REQUIRED ACTION: Pull every line with the word "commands" out of the entries below.
────────────────
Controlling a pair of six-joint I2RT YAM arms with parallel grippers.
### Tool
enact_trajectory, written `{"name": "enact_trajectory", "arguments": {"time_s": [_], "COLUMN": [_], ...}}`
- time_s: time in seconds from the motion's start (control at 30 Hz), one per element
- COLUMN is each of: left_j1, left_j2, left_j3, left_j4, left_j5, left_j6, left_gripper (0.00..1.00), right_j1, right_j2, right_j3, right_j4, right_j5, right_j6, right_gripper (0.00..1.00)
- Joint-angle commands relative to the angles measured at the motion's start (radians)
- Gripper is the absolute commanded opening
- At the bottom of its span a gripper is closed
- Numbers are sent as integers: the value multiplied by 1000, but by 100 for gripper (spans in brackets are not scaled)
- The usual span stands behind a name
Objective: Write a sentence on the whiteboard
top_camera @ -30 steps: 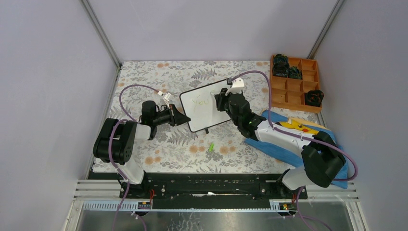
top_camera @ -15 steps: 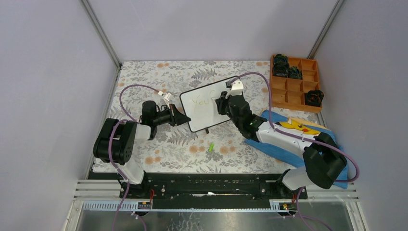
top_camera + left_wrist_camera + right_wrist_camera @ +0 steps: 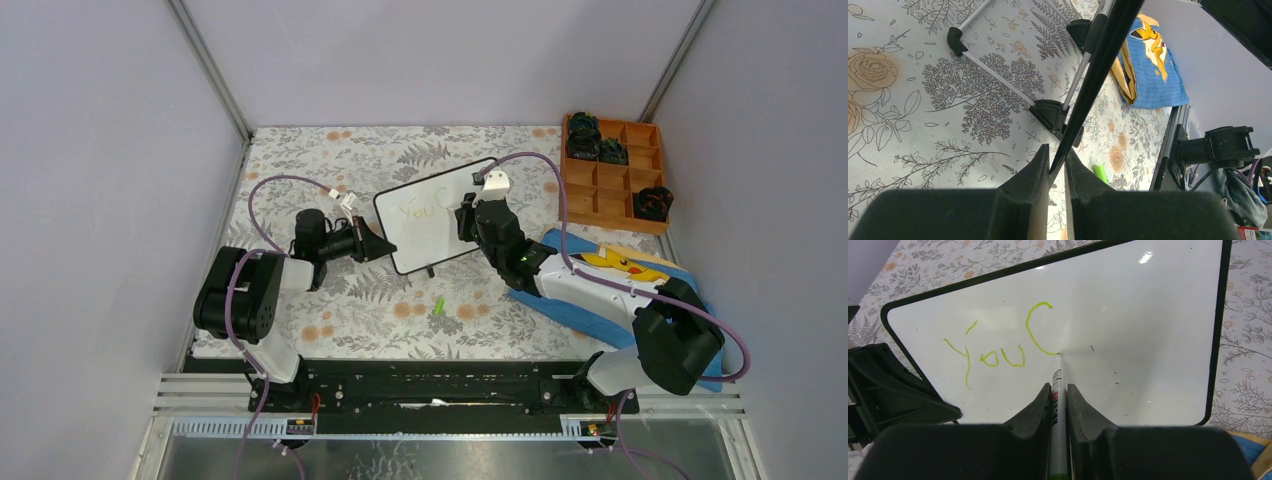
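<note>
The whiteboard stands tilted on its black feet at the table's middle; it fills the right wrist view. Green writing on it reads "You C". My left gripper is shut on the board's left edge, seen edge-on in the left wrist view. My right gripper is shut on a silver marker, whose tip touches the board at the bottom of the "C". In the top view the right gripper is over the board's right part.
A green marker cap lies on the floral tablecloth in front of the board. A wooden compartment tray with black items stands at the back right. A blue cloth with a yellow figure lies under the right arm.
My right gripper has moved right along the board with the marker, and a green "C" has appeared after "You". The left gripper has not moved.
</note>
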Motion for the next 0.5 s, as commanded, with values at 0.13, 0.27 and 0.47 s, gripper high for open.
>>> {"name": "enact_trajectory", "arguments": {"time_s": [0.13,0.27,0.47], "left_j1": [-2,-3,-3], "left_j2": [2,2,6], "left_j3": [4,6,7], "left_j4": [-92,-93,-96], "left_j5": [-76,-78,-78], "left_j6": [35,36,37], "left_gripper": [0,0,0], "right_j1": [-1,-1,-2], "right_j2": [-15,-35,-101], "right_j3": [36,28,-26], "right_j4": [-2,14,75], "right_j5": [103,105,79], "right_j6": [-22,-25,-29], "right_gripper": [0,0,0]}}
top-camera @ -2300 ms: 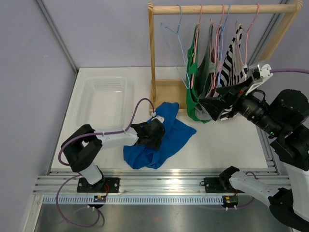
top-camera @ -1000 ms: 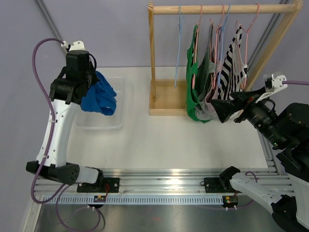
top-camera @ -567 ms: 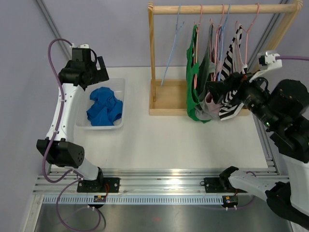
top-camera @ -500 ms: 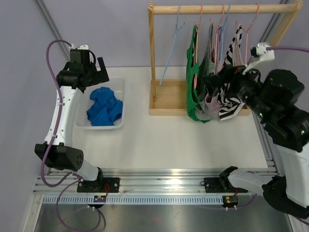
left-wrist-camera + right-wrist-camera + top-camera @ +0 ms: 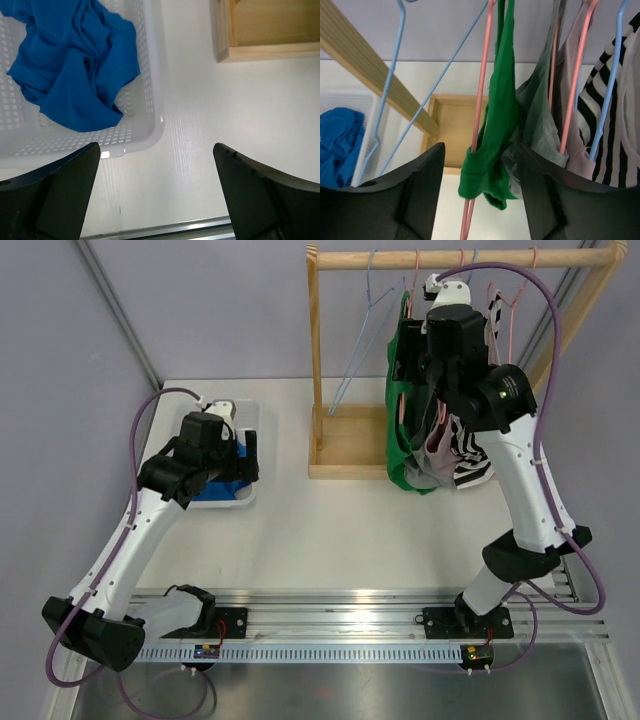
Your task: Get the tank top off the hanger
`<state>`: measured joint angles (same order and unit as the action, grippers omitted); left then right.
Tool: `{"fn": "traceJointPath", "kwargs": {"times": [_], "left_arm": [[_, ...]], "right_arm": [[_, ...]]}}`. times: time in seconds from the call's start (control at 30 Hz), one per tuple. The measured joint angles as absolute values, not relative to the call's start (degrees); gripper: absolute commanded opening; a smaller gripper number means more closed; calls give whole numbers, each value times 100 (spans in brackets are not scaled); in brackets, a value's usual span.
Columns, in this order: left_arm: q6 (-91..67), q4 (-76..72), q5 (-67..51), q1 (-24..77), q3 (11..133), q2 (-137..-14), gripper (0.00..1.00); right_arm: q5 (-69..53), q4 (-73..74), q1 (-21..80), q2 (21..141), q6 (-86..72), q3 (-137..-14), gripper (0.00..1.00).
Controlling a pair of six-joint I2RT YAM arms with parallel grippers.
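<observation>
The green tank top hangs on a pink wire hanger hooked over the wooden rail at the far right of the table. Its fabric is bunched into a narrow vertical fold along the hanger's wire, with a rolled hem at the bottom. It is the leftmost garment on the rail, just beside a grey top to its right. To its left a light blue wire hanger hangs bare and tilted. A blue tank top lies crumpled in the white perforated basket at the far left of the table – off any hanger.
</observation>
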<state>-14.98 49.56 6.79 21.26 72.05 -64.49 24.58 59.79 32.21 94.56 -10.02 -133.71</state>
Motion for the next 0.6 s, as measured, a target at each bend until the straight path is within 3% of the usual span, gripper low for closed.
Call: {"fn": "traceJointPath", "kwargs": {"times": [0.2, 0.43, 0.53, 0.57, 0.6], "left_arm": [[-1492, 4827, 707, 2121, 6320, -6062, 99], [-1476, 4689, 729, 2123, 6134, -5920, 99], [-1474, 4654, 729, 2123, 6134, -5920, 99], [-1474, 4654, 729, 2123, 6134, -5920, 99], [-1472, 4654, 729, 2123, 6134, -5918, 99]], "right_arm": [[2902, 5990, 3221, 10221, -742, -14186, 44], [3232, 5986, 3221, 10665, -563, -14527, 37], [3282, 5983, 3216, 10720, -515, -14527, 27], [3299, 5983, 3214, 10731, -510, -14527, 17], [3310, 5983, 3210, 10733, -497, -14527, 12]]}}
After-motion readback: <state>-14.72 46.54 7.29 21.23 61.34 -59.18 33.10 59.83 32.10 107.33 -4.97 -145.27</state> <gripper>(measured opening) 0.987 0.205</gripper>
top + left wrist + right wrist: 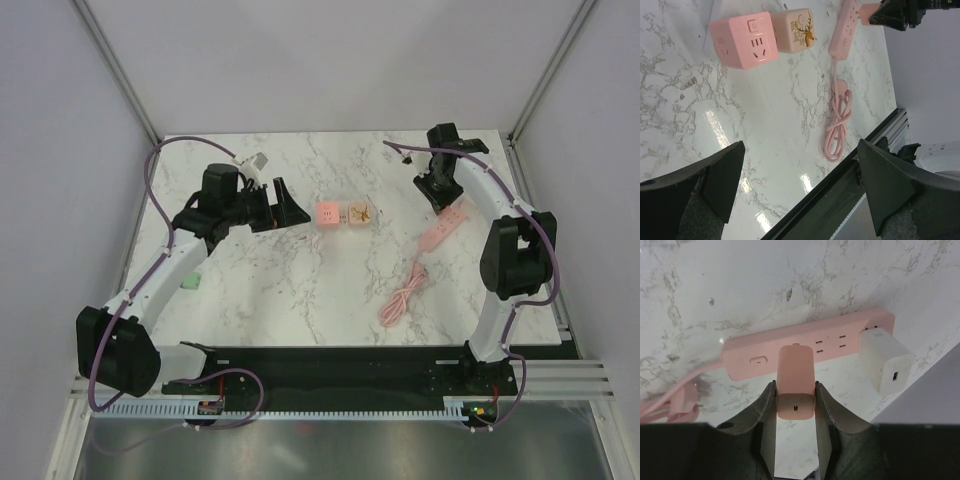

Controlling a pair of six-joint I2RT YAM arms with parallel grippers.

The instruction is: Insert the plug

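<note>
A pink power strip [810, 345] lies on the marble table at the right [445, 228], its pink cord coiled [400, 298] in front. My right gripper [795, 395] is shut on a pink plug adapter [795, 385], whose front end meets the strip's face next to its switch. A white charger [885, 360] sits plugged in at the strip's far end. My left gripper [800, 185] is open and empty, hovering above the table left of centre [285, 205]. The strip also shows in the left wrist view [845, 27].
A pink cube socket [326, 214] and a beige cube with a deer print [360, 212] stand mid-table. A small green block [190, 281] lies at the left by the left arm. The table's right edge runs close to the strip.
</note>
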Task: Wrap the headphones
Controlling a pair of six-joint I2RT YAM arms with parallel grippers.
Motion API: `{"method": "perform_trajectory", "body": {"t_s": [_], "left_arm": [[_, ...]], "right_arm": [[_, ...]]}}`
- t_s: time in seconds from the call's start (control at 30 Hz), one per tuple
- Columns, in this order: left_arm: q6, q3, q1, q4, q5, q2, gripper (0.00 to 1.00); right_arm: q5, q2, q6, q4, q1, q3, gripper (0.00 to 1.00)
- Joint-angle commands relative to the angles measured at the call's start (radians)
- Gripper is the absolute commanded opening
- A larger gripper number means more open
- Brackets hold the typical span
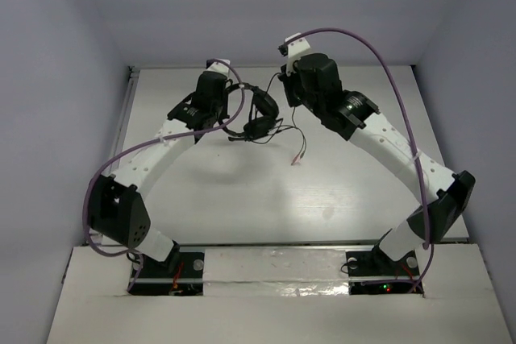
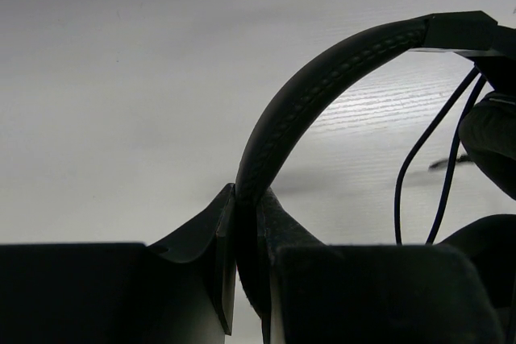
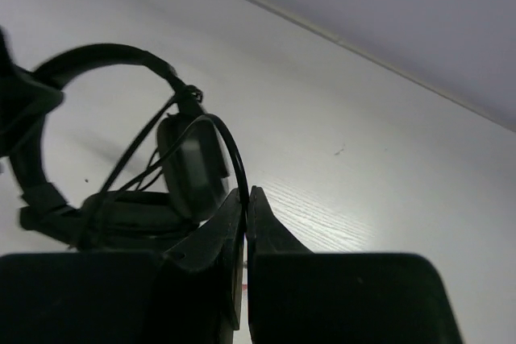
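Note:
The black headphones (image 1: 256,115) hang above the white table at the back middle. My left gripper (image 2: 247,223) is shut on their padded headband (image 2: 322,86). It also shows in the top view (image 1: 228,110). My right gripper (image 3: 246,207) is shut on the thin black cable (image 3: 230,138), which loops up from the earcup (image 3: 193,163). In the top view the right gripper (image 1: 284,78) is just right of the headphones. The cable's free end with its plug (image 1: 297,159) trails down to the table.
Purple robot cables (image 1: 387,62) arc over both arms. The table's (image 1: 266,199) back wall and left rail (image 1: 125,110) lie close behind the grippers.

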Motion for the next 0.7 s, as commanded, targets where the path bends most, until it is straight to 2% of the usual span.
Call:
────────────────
OUTPUT BELOW:
- Joint-angle commands relative to the angles measured at the motion's start (radians)
- Joint-angle commands relative to the angles measured at the call's start (radians)

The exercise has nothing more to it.